Aim of the task:
Return, word for word, only the lines of the data below that lie between the line with "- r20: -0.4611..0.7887" and the line with "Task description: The", those two lines included.

[Extracted data entries]
----------

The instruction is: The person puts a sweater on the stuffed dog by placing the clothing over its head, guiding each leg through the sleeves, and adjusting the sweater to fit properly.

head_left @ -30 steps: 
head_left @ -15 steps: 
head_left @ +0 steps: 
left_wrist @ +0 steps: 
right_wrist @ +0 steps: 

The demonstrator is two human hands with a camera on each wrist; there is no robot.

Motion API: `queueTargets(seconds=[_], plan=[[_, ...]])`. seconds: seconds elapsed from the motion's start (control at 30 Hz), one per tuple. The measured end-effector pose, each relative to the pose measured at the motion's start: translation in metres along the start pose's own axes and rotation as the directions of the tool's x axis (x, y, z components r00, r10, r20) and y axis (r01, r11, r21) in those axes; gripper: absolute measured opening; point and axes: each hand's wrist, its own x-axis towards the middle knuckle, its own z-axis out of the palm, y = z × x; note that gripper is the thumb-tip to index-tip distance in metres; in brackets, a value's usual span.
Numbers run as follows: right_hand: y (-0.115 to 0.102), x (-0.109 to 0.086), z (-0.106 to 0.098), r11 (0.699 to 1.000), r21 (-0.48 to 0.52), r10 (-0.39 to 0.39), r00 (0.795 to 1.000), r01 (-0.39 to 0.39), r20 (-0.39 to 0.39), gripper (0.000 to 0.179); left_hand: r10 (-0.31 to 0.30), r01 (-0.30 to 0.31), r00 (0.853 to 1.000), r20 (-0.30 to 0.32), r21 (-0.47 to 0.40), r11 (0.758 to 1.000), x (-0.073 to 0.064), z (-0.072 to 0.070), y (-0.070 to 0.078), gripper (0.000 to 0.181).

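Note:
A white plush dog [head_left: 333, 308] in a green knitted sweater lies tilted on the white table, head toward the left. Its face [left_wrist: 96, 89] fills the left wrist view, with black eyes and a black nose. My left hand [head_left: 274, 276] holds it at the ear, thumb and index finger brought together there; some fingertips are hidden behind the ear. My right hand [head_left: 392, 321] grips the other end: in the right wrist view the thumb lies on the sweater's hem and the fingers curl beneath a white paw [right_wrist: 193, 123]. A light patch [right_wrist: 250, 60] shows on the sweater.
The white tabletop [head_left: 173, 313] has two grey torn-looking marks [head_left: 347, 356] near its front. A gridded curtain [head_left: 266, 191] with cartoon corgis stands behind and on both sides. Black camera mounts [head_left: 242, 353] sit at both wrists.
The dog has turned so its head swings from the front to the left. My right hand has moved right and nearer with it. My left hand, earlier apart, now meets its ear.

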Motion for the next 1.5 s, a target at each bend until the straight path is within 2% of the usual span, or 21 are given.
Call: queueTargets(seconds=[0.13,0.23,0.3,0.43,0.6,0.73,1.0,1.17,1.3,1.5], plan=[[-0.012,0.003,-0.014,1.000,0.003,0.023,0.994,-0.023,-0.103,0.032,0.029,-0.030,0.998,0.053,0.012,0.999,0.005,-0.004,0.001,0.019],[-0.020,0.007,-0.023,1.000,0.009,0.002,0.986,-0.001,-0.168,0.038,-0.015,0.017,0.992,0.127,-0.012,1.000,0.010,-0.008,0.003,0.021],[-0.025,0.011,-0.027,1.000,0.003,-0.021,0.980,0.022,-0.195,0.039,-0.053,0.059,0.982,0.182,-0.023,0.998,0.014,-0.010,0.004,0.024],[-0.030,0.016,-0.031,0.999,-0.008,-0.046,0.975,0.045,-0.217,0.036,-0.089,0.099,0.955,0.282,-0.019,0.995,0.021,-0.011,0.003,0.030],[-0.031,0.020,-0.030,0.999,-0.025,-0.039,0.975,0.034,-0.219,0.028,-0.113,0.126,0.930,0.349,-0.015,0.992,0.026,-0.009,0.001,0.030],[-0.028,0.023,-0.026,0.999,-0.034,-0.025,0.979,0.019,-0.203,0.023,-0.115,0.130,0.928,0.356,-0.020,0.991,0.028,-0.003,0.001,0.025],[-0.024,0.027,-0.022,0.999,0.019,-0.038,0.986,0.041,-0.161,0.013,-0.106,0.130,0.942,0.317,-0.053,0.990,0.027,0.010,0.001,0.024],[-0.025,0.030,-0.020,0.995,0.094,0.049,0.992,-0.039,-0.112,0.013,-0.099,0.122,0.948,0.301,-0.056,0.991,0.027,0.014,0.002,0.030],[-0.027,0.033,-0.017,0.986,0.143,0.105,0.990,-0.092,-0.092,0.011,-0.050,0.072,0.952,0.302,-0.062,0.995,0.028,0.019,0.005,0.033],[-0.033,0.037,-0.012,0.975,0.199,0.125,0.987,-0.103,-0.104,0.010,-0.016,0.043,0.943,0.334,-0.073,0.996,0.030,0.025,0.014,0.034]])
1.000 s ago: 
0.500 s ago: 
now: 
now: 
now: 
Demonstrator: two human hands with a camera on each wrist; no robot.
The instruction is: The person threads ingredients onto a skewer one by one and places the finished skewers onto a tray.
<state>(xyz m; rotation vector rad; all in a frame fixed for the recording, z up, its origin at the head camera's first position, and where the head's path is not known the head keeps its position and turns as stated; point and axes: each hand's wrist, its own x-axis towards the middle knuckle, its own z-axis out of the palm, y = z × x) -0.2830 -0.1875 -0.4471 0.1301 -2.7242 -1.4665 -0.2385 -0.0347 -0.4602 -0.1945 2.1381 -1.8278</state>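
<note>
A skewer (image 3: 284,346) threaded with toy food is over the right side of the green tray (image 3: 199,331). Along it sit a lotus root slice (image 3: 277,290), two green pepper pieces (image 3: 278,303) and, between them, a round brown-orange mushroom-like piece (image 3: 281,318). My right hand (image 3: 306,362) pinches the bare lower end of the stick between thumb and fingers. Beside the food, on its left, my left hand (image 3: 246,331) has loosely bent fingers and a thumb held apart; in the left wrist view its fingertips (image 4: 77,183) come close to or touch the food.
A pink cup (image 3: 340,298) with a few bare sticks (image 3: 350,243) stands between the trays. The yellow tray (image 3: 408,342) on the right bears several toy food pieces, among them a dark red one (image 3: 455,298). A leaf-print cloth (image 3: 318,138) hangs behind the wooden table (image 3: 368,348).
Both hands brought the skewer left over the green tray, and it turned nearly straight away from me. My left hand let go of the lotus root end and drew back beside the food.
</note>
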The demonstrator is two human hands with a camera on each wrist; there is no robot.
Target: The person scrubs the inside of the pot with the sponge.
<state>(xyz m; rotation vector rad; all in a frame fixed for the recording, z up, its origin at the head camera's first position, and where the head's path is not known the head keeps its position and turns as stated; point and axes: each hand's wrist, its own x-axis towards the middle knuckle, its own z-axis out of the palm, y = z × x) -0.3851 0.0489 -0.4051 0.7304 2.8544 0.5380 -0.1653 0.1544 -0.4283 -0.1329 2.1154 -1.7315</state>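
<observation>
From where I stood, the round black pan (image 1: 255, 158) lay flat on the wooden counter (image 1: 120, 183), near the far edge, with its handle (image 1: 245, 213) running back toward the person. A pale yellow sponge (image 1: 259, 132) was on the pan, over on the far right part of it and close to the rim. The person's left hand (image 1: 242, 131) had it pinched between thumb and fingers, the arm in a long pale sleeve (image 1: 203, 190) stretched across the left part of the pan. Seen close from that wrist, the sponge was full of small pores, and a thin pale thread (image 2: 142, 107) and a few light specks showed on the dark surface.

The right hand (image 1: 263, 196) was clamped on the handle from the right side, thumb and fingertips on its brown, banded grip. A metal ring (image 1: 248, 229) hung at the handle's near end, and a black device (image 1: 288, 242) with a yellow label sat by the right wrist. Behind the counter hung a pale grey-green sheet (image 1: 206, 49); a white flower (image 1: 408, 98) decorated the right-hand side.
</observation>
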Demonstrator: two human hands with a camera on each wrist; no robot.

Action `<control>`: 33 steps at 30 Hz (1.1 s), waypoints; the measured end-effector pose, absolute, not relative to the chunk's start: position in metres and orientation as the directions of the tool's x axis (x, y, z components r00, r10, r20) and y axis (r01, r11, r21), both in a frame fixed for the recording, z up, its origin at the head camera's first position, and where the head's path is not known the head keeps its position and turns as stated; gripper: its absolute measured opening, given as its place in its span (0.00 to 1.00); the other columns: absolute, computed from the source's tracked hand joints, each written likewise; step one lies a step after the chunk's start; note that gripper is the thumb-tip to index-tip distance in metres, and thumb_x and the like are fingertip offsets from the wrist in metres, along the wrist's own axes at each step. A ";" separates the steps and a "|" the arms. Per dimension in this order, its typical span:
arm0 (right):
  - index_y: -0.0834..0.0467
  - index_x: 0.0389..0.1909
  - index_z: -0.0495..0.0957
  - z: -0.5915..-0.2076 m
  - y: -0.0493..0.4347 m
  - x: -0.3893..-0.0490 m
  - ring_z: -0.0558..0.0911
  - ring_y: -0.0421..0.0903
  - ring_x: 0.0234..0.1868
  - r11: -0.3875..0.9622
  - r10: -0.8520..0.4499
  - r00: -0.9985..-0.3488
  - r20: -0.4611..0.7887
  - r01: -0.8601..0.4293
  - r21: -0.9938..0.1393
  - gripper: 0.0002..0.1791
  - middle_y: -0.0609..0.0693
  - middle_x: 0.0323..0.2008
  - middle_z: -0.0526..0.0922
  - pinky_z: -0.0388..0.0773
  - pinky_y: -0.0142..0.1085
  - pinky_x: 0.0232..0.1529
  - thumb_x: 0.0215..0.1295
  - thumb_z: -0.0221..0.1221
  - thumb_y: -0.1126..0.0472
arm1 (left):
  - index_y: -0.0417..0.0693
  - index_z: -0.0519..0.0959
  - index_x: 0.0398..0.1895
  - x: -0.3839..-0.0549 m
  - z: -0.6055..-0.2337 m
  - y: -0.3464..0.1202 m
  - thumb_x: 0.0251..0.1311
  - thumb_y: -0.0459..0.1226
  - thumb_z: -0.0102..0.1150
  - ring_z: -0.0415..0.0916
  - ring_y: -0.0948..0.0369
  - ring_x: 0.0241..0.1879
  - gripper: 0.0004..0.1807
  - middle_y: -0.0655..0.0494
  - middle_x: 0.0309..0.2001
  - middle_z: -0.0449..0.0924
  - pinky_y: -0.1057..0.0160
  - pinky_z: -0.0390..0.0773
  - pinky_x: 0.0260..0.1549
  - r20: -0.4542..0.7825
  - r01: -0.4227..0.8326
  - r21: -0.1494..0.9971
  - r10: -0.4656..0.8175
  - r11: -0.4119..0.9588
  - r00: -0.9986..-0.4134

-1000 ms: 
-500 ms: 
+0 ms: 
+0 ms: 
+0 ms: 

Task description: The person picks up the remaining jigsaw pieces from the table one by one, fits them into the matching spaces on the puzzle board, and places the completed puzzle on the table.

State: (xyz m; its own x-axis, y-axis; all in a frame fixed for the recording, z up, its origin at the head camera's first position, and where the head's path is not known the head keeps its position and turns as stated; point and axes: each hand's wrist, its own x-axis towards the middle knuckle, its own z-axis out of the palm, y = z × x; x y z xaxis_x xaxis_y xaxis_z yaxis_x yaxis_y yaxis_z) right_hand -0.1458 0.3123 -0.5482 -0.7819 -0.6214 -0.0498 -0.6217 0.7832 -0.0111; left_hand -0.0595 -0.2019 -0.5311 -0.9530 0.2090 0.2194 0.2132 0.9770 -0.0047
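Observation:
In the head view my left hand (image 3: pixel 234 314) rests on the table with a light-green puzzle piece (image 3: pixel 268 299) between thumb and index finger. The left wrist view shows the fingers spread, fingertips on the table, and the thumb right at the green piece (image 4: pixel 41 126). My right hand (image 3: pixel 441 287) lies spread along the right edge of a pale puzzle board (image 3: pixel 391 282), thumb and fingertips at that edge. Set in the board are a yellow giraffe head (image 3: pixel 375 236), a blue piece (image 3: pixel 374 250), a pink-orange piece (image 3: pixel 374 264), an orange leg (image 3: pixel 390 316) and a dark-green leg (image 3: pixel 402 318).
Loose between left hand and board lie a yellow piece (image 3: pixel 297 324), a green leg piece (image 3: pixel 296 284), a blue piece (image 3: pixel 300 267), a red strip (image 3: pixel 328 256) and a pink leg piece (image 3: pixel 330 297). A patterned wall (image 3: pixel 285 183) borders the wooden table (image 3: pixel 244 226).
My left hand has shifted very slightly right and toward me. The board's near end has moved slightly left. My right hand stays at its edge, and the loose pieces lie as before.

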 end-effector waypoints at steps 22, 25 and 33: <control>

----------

Answer for the task:
  - r20: -0.4611..0.7887
  - r01: -0.8601..0.4293
  - r21: -0.9938..0.1393
  - gripper: 0.0002..0.1791
  - middle_y: -0.0609..0.0693
  - middle_x: 0.0323..0.2008
  - middle_z: -0.0526..0.0922
  - pinky_z: -0.0388..0.0773
  - pinky_y: -0.0142..0.1085
  - pinky_x: 0.0232..0.1529
  - thumb_x: 0.0215..0.1295
  - thumb_z: -0.0221..0.1221
  - thumb_y: -0.1126..0.0472
arm1 (left):
  - index_y: -0.0417..0.0693
  - index_z: -0.0519..0.0959
  - index_x: 0.0398..0.1895
  - x: -0.3839..-0.0549 m
  - z: -0.6055..-0.2337 m
  - y: -0.3464..0.1202 m
  - thumb_x: 0.0251..0.1311
  - thumb_y: -0.0459..0.1226
  - thumb_z: -0.0102..0.1150
  - ring_z: -0.0415..0.0916
  - ring_y: -0.0948..0.0369
  - ring_x: 0.0241..0.1879
  - gripper: 0.0004..0.1807
  - middle_y: -0.0655..0.0494
  - middle_x: 0.0309..0.2001
  - middle_z: -0.0449..0.0924
  - pinky_y: -0.1057..0.0160
  - pinky_z: -0.0390..0.0773
  - pinky_x: 0.0260..0.1549
  - r20: -0.4542..0.7825
  - r01: -0.4227..0.8326
  - r21: -0.1494..0.9971
  - r10: -0.4656..0.8175
  - r11: -0.4119..0.9588
  - r00: -0.9986..-0.4134

-1000 ms: 
-500 ms: 
+0 ms: 
+0 ms: 
+0 ms: 

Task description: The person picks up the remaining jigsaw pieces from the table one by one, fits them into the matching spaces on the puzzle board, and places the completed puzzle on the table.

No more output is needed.